▶ [Task requirements]: Return copies of the lines below that mention "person".

[Stored data entries]
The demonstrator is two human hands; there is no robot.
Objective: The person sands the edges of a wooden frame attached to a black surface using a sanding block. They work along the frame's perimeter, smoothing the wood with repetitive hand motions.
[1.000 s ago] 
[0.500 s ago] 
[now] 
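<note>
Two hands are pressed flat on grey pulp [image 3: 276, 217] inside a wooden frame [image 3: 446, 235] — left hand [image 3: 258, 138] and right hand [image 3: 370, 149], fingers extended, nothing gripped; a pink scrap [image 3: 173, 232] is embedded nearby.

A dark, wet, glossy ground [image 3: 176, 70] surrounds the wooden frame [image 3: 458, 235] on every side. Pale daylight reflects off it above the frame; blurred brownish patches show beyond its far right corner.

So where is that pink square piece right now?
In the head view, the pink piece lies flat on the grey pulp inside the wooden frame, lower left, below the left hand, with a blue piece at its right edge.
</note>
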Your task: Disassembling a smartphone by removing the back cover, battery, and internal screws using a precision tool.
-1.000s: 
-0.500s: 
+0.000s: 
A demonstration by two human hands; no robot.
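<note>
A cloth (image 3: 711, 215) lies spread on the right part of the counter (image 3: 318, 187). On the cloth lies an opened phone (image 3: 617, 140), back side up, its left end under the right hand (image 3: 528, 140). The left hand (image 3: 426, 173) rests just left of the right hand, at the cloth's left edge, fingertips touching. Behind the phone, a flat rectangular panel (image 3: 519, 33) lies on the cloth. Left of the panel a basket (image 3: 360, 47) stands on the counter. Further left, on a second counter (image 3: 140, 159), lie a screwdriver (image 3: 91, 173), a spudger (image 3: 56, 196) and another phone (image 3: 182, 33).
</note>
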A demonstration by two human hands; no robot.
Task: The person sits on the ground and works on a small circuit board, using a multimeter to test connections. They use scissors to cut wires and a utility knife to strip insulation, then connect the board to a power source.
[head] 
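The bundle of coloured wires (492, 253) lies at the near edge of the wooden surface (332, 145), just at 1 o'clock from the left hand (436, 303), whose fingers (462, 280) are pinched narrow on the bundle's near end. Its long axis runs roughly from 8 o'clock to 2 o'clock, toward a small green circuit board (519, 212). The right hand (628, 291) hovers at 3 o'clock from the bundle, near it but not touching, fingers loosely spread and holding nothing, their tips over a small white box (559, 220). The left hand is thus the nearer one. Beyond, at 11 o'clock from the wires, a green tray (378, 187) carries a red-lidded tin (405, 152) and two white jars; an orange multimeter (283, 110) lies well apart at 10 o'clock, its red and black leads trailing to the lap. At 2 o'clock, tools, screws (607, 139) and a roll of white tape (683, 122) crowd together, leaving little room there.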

▶ [Response]:
Objective: The person sands the edges of a wooden frame attached to a black surface using a sanding block. They work along the frame's perimeter, smoothing the wood with repetitive hand motions.
Task: The person sits on the ground and works on a small circuit board, using a multimeter to test connections. They use scissors to cut wires and a utility knife to strip insulation, then connect the board to a power source.

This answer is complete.